La campagne "Rhodes must fall" pour obtenir le retrait de la statue qui orne la façade de l'Oriel College d'Oxford avait connu un regain de vigueur il y un an dans le cadre du mouvement Black Lives Matter. Des milliers de personnes avaient manifesté en juin 2020 au cris de "Enlevez-la !" et "Décolonisez !", peu de temps après qu'à Bristol, la statue du marchand d'esclaves Edward Colston avait été renversée et jetée à l'eau.
Malgré le consensus entre la direction de l'université et la commission indépendante mise en place pour le retrait de la statue, la direction de l'Oriel College a décidé "à la lumière des considérables obstacles à la suppression" de "ne pas entamer la procédure". Dans un communiqué, l'établissement invoque les "défis réglementaires et financiers" relatifs à cette façade classée, ainsi que les délais d'une telle procédure, "qui pourraient s'étendre sur plusieurs années sans aucune certitude quant au résultat".
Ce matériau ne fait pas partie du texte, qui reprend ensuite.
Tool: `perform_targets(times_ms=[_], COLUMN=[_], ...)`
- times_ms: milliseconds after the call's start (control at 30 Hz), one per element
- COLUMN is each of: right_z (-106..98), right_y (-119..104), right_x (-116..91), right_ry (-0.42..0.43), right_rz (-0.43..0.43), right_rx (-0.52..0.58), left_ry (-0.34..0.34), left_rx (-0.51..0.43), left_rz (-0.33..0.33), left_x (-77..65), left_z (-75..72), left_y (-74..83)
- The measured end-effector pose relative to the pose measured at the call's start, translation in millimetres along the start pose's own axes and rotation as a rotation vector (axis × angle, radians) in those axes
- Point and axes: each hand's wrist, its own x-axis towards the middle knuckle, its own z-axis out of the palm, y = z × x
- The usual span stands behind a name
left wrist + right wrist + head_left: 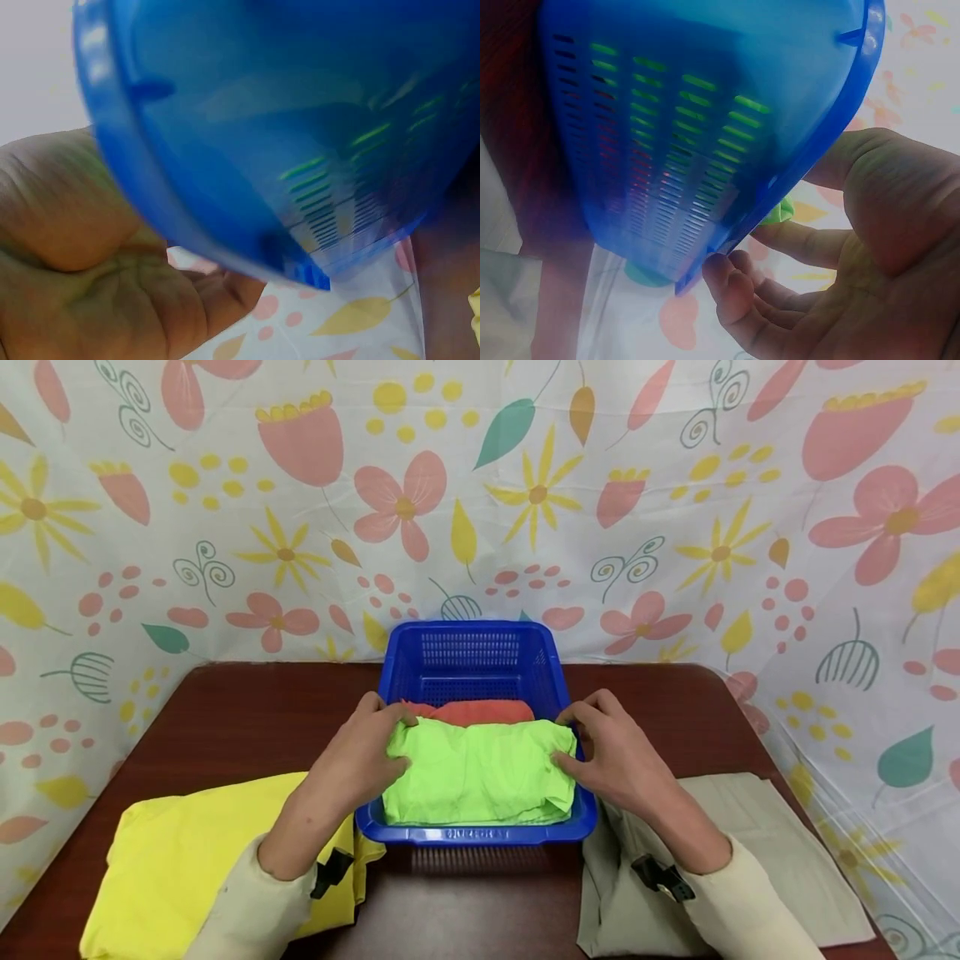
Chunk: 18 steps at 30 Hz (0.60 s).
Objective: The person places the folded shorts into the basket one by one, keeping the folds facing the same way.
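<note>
A folded bright green cloth lies in the front of a blue plastic basket. Behind it in the basket is a folded red cloth. My left hand holds the green cloth's left side between thumb and fingers; the basket wall hides those fingertips in the left wrist view. On the opposite side, my right hand pinches the cloth's right edge. The right wrist view shows a bit of green cloth by the fingers, just past the basket rim.
A folded yellow cloth lies on the dark wooden table to the left, partly under my left forearm. To the right lies a folded grey-beige cloth. A flower-patterned curtain hangs behind and around the table.
</note>
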Motion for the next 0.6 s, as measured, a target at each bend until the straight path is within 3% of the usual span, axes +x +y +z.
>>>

Héritage colonial britannique
La commission a souligné que ces difficultés se posaient d'autant plus que la politique du gouvernement était de "maintenir et expliquer" en contextualisant ces signes de l'héritage colonial britannique. "A la place", l'Oriel College s'est dit "déterminé à concentrer son temps et ses ressources pour mettre en oeuvre les recommandations du rapport autour de la contextualisation de la relation du College avec Rhodes, ainsi que d'améliorer l'égalité dans l'enseignement, la diversité et l'inclusion chez ses étudiants et dans la communauté éducative".
"Nous comprenons que cette conclusion nuancée sera décevante pour certains, mais nous nous concentrons désormais sur la mise en oeuvre de solutions pratiques dont le but est d'améliorer l'expérience quotidienne des étudiants" issus de la diversité, a déclaré Neil Mendoza, l'un des responsables de l'université. Après une précédente campagne en 2015-2016, la statue avait été finalement maintenue.
Cecil Rhodes, qui croyait à la supériorité de la race blanche comme beaucoup de défenseurs de la colonisation, avait donné son nom à la Rhodésie (les actuels Zimbabwe et Zambie) et fondé le géant du diamant De Beers. A sa mort, cet ancien étudiant d'Oxford avait légué une partie de sa fortune à l'Oriel College.